Skip all pictures, then copy the lines from the start of the data through the line with "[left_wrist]", keeping both ends.

--------------------------------------------------

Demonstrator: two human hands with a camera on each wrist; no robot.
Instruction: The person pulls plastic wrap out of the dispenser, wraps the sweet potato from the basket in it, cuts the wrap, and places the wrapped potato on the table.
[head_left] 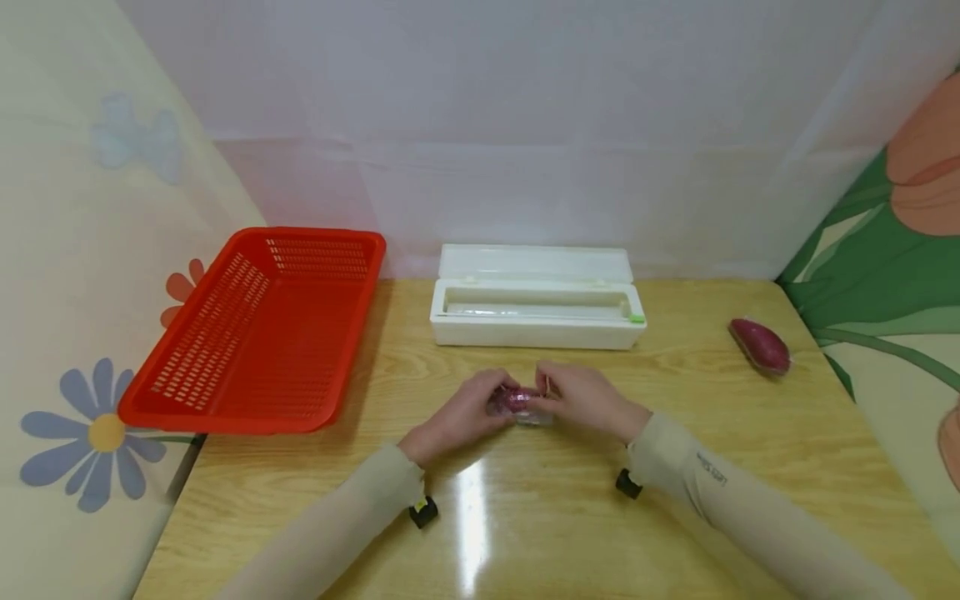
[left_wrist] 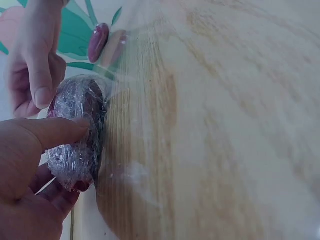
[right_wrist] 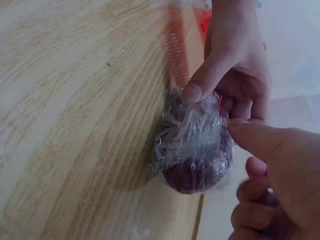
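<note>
A purple sweet potato (head_left: 519, 401) wrapped in crinkled cling film lies low over the table in front of me. My left hand (head_left: 474, 408) grips one end, the thumb across the film and the fingers under it, as the left wrist view shows. At the other end is my right hand (head_left: 588, 402). In the right wrist view its thumb (right_wrist: 242, 127) presses the side of the wrapped sweet potato (right_wrist: 192, 145), and its other fingers are curled beside it. Clear film covers most of the purple skin.
Behind the hands stands a white cling film box (head_left: 537, 333), its lid raised and a roll inside. A red plastic basket (head_left: 348, 350) sits at the left. Another wrapped purple sweet potato (head_left: 761, 345) rests at the far right of the wooden table (head_left: 540, 533).
</note>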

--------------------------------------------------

[The completed task]
Demonstrator: two human hands with a camera on each wrist; no robot.
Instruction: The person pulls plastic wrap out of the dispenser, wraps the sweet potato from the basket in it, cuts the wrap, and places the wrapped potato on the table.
[head_left] 
[left_wrist] 

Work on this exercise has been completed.